简体   繁体   English

如何验证和修复URL中无效的斜杠数量?

[英]How to validate and fix invalid number of slashes in URL?

I have a code that is not working as expected. 我有一个无法正常工作的代码。 The idea is to match a group with slashes from url. 想法是将一个组与url中的斜杠进行匹配。 The number of slashes should be 1 or more. 斜线数应为1或更大。 The algorithm should replace whatever number of slashes with only two. 该算法应仅用两个斜杠替换任何数量的斜杠。 How to fix the code? 如何修复代码?

HttpURLConverter HttpURLConverter

public class HttpURLConverter {

    final private String UrlPattern = "((([A-Za-z]{3,9}:(?:\\/\\/)?)(?:[\\-;:&=\\+\\$,\\w]+@)?[A-Za-z0-9\\.\\-]+|(?:www\\.|[\\-;:&=\\+\\$,\\w]+@)[A-Za-z0-9\\.\\-]+)((?:\\/[\\+~%\\/\\.\\w\\-_]*)?\\??(?:[\\-\\+=&;%@\\.\\w_]*)#?(?:[\\.\\!\\/\\\\\\w]*))?)";

    URL validateURL(URL url) throws MalformedURLException {
        URL validURL = null;
        if(!Pattern.matches(UrlPattern, url.toString())){
            if(Pattern.matches("(https?|ftp|file):.*", url.toString())){
                Matcher matcher = Pattern.compile("(https?|ftp|file):(\\/)*([A-za-z0-9\\.\\-?#_]+)([A-za-z0-9\\.\\-?#_\\/]{0,})", Pattern.CASE_INSENSITIVE).matcher(url.toString());

                List<String> allMatches = new ArrayList<String>();
                while (matcher.find()) {
                       allMatches.add(matcher.group());
                }
                if(allMatches.size() > 1){
                    System.out.println(allMatches.get(2));
                    allMatches.set(2, "//"); // replace any number of slashes with only two
                    validURL = new URL(allMatches.toString());

                }else{
                    throw new RuntimeException("Expected slashes after URL shema definition but found none.");
                }
                System.out.println(matcher.group(1));
                System.out.println(matcher.group(2));
                System.out.println(matcher.group(3));
                    System.out.println(matcher.group(4));

            }else{
                throw new RuntimeException("Given url is not valid.
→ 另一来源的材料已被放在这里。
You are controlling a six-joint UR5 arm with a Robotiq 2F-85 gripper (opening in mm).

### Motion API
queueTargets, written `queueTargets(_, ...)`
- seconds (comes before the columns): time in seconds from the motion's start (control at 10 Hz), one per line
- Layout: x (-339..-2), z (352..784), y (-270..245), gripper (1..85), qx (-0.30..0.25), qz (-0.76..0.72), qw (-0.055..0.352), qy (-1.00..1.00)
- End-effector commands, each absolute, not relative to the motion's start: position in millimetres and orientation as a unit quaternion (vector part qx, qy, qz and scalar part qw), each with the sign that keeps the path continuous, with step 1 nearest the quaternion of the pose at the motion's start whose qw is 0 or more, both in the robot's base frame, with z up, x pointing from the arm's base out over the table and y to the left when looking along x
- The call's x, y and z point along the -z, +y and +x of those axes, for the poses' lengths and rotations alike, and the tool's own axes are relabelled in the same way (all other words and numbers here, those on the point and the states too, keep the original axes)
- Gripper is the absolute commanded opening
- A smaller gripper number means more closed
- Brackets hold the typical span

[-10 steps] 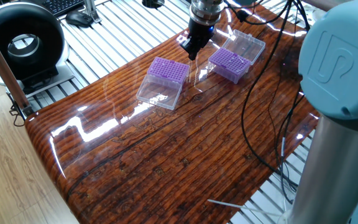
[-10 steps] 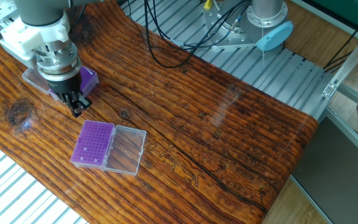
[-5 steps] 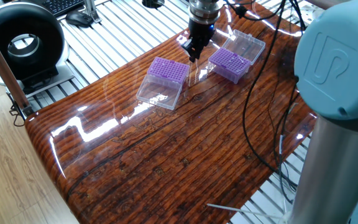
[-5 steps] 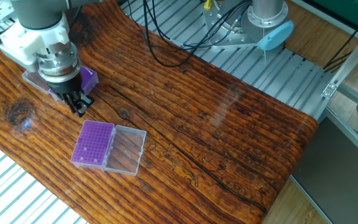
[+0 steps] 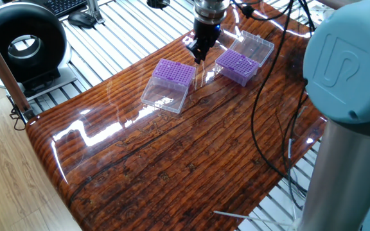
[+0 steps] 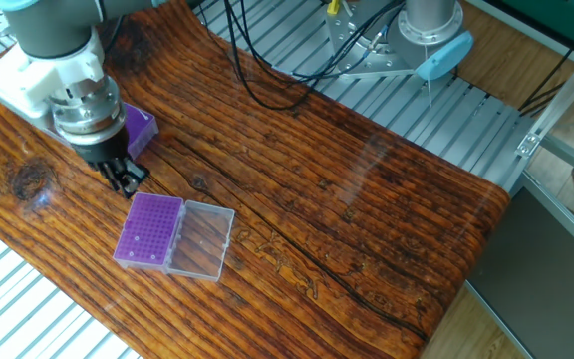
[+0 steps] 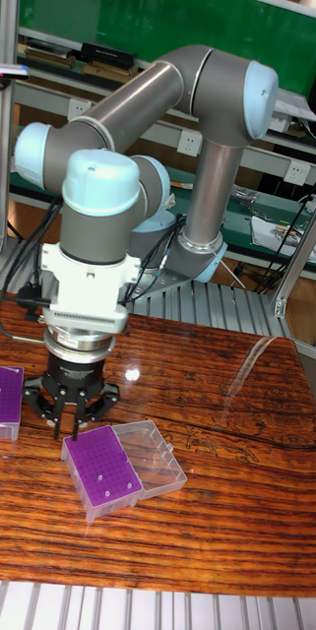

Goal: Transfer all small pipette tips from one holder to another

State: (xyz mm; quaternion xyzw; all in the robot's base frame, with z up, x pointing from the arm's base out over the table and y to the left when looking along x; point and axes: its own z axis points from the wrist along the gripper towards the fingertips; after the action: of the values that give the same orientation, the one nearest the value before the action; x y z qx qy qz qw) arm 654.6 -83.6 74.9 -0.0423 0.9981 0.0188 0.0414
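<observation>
Hand (image 7: 67, 413) hangs low between the two purple boxes, fingers pointing straight down, which suits a vertical pick or drop into a rack hole. Something thin hangs from the fingers in the tall fixed view, maybe a tip, too small to confirm; can't tell if the hand is closed on it

Near box (image 7: 100, 472) sits just beside the hand with its clear lid (image 7: 151, 461) folded flat to the side, so the hole grid is open from above. Only a few pale dots show on it, probably small pipette tips (image 7: 102, 477), so most of the transfer looks undone. Other box (image 5: 237, 66) has its lid (image 5: 256, 43) tipped up behind; its grid looks more densely dotted, likely the source

Room: table (image 6: 367, 199) is bare wood beyond the boxes, plenty of swing space there. Cables (image 5: 268, 122) trail across the table past the source box, snag risk. Tight spot is the gap between the boxes; I'd lift clear before going sideways
</observation>
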Motion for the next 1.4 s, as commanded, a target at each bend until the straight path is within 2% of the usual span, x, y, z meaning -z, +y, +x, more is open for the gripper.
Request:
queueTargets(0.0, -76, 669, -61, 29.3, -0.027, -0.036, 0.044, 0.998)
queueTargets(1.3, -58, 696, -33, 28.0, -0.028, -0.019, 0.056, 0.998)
URL shema is not detected");
            }
        }
        return validURL;
    }

}

TEST 测试

@Test
    public void testHttpURLConverter2() throws MalformedURLException{
        assertEquals("http://google.com", new HttpURLConverter().validateURL(new URL("http:///google.com")));
    }
@Test
    public void testHttpURLConverter2() throws MalformedURLException{
        assertEquals("http://google.com", new HttpURLConverter().validateURL(new URL("http:/google.com")));
    }

Besides the solution of @Dishi Jain... Have a closer look at your test cases. 除了@Dishi Jain的解决方案...仔细查看您的测试用例。 You try to compare an object of type String with an object of type URL (= return type of the method validateURL ). 您尝试将String类型的对象与URL类型的对象(= validateURL方法的返回类型)进行比较。 So even if the method is now correctly implemented. 因此,即使现在正确实现了该方法。 Your test cases will always fail (as a String -Object is never a URL -Object). 您的测试用例将始终失败(因为String -Object永远不是URL -Object)。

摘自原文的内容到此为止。